• TASK REQUIREMENTS: If a line in the data holds "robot", copy that line out in full.

• STORED DATA:
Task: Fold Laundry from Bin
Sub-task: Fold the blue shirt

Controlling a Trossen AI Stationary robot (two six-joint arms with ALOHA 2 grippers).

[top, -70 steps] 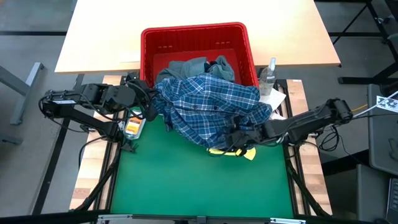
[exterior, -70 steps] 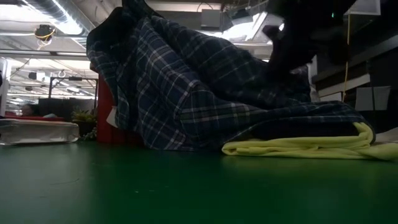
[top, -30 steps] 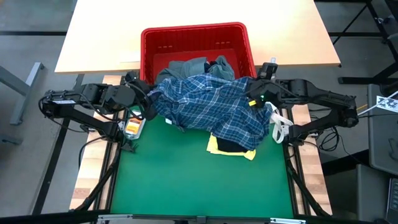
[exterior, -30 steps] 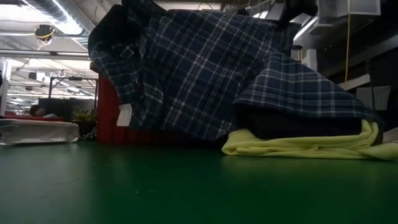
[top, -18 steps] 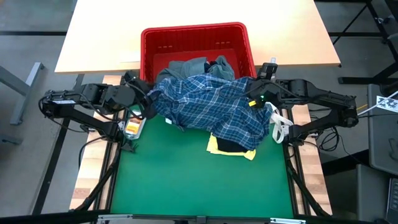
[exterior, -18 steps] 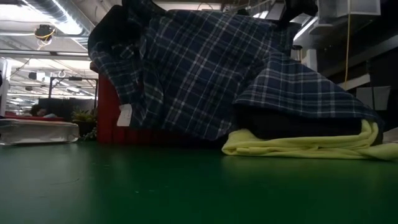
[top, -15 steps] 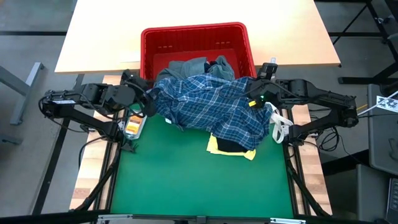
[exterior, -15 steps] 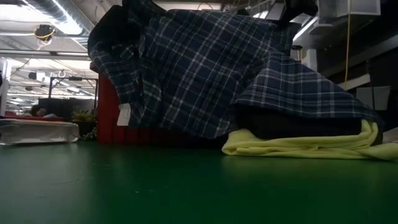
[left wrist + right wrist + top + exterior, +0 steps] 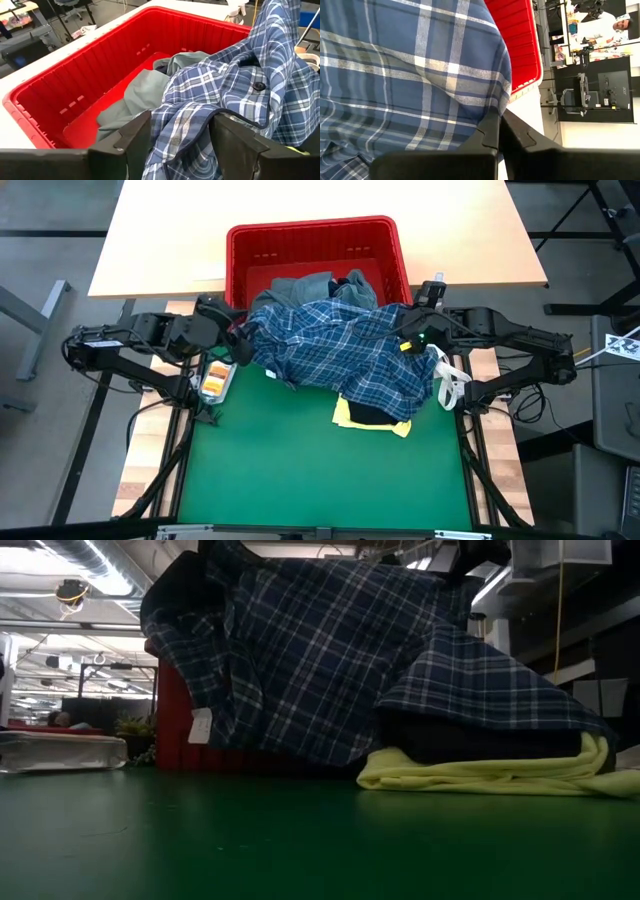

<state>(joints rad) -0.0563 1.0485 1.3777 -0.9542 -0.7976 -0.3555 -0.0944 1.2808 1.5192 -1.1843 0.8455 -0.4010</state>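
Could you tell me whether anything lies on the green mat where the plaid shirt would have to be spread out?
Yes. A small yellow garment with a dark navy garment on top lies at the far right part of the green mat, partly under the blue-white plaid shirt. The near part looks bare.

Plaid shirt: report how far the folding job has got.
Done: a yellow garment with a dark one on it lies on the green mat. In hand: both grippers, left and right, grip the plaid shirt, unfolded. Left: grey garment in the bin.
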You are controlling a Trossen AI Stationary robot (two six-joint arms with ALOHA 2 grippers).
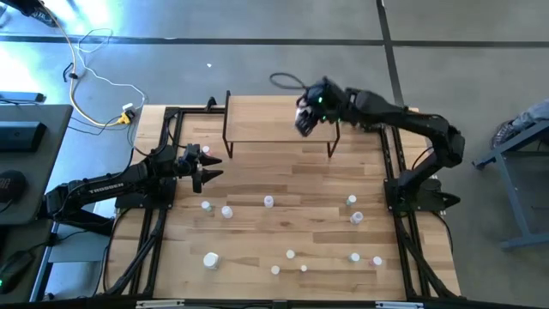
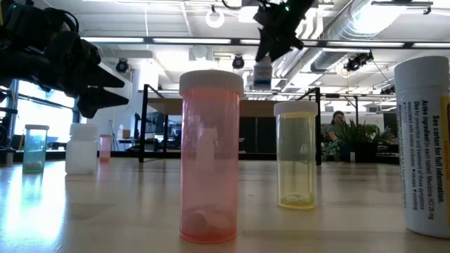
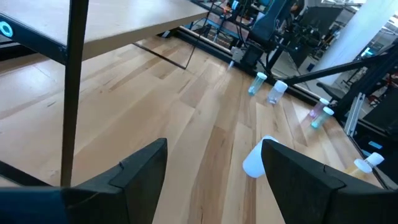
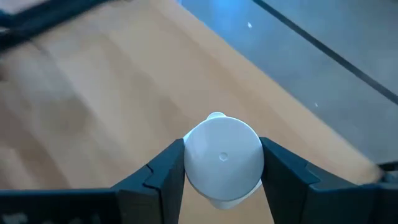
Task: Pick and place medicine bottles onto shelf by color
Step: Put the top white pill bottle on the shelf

• ANSWER TO THIS PROBLEM:
Controlling a Trossen AI Stationary robot (two six-joint arms with ALOHA 2 grippers).
You are controlling a Trossen AI Stationary robot (two six-joint arms with ALOHA 2 grippers).

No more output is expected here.